Mutinerie interne aux forces de l'ordre

«Mensonge!», s'emporte un dissident syrien, contacté par courriel à Damas, qui conteste cette version officielle. Pour lui, comme pour de nombreuses organisations de défense des droits de l'homme, le doute n'est pas permis. Il s'agit d'une mutinerie interne aux forces de l'ordre syriennes, symbole d'une «fissure croissante» au sein de l'appareil répressif. D'après ses informations, également invérifiables à cause des restrictions imposées à la presse, des policiers et des soldats appartenant à la majorité sunnite auraient refusé de tirer sur les manifestants, s'opposant ainsi aux ordres de leur hiérarchie, qui est composée principalement de musulmans alaouites - branche de l'islam chiite dont est issu le président, Bachar el-Assad. Leur insurrection aurait alors été écrasée dans le sang.

Risque de chaos généralisé

Un habitant joint au téléphone raconte: «Des agents du renseignement militaire et de la police ont pris la ville d'assaut lundi. Des snipers ont commencé à tirer sur ceux qui osaient s'aventurer dans les rues. Il y a des corps dans les rues. Une centaine de policiers et de soldats ont fait défection et se sont tenus à nos côtés.» C'est alors, d'après le défenseur des droits de l'homme Wissam Tarif, que des combats auraient opposé les forces loyalistes aux militaires ayant rejoint le camp des opposants au régime de Damas. «Une unité ou une division de l'armée est arrivée dans le secteur dans la matinée (réd: de lundi). Il semble qu'une autre soit arrivée (réd: dans l'après-midi) pour mater cette défection», précise-t-il, sur la base de témoignages d'habitants de Jisr al-Choughour.

Détail important: cette ville, située sur la route reliant la cité portuaire de Lattaquié, sur la côte méditerranéenne, à Alep, la deuxième ville de Syrie, se trouve à quelques kilomètres seulement de la frontière turque. «Une raison de plus, pour le pouvoir, d'y faire taire toute tentative d'insurrection afin d'éviter la création d'un front antirégime qui pourrait se constituer une base arrière en Turquie», remarque le dissident de Damas.

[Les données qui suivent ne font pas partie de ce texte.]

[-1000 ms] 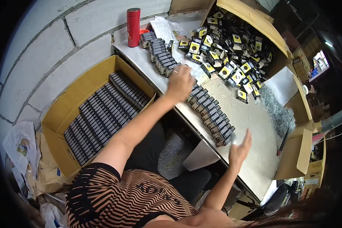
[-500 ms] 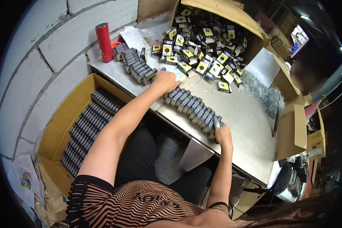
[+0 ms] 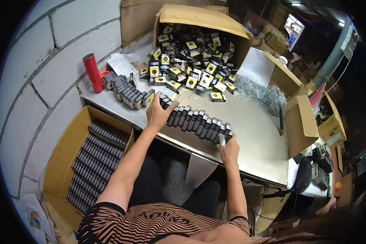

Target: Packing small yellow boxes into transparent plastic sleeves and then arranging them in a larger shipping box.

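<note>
As we look down over the table (image 3: 258,146), we find an open carton (image 3: 55,179) of upright, packed rows below its left edge, and a tipped carton (image 3: 201,16) spilling loose black-and-yellow boxes (image 3: 193,79) across its far side. A heap of silvery shreds (image 3: 259,94) lies right of that spill.

Nearer us, the long row (image 3: 194,122) of small dark boxes spans the space between both hands, along the table's near edge; we cannot tell whether it is lifted or resting. A shorter row (image 3: 126,91) stands just beyond its left end, near a red flask (image 3: 93,73).

Our left hand (image 3: 157,116) is partly open, thumb parted from fingers around the row's left end. Our right hand (image 3: 230,151) closes on the other end, a greyish cover (image 3: 221,139) on one digit.

Since we seem to grip only the ends, we judge that slackening pressure could let the middle boxes sag and drop out. Uneven squeezing might buckle the already bowed line, and the left hand could knock the shorter row.
</note>
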Available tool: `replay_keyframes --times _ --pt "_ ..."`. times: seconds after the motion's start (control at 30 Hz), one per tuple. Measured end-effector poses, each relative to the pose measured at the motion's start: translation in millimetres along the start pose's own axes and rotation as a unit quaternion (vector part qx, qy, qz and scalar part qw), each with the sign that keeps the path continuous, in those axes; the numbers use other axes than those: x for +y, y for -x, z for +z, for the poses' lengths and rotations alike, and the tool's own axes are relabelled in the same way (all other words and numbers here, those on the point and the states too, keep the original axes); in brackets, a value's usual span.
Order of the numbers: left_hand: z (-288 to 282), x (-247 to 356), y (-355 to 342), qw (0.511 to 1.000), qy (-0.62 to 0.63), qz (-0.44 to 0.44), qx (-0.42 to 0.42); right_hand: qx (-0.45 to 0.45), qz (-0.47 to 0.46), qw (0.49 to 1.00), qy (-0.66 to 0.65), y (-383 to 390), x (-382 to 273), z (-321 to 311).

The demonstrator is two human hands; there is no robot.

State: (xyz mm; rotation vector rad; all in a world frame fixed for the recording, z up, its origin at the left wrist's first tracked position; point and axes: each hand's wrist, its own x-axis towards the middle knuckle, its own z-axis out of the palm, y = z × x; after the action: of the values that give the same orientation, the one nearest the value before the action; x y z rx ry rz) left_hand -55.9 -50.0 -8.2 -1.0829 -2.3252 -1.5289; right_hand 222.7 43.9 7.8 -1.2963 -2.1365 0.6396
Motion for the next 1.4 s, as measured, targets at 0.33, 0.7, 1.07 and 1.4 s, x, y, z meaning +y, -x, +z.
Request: replay_keyframes --times 0.33,0.7,1.07,1.4 --pt "16 0 66 0.967 0.220 -0.005 -0.130 0.085 -0.072 0.987 -0.118 8 85 -15" --pt "9 8 5 0.951 -0.180 -0.074 -0.241 -0.079 0.053 0.983 0.154 -54 64 -19" --pt "-104 -7 36 0.973 0.044 0.020 0.225 -0.022 -0.077 0.982 -0.172 -28 -4 38" --pt "-465 -71 118 0.892 -0.148 0.044 0.425 -0.623 0.057 0.726 -0.287 114 -293 289"
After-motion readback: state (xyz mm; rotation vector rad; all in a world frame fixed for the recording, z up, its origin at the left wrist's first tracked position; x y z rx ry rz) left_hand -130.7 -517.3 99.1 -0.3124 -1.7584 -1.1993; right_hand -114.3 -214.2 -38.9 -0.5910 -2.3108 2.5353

En l'absence de médias internationaux - interdits de séjour en Syrie -, ces différentes versions restent difficilement vérifiables. Le sanglant épisode de Jisr al-Choughour illustre néanmoins le risque d'un chaos généralisé dans ce pays où la spirale infernale des accrochages entre forces pro gouvernementales et opposants a déjà causé la mort de plus de 1000 civils en 12 semaines.

Il renforce également la thèse selon laquelle la violence de la répression serait en train de créer un fossé au sein de l'armée. Hier, la chaîne satellitaire en langue arabe al-Jezira a diffusé une interview - non datée - d'un homme en uniforme kaki se présentant comme un ex-lieutenant syrien, dans laquelle il appelle ouvertement ses camarades à suivre son exemple. «J'ai rejoint l'armée dans le but de protéger le peuple (…) contre l'ennemi israélien», dit Abdoulrazzak Mohamed Tlas. Avant d'ajouter: «Après les crimes dont nous avons été témoins à Deraa et dans toute la Syrie, je ne peux rester dans l'armée syrienne.»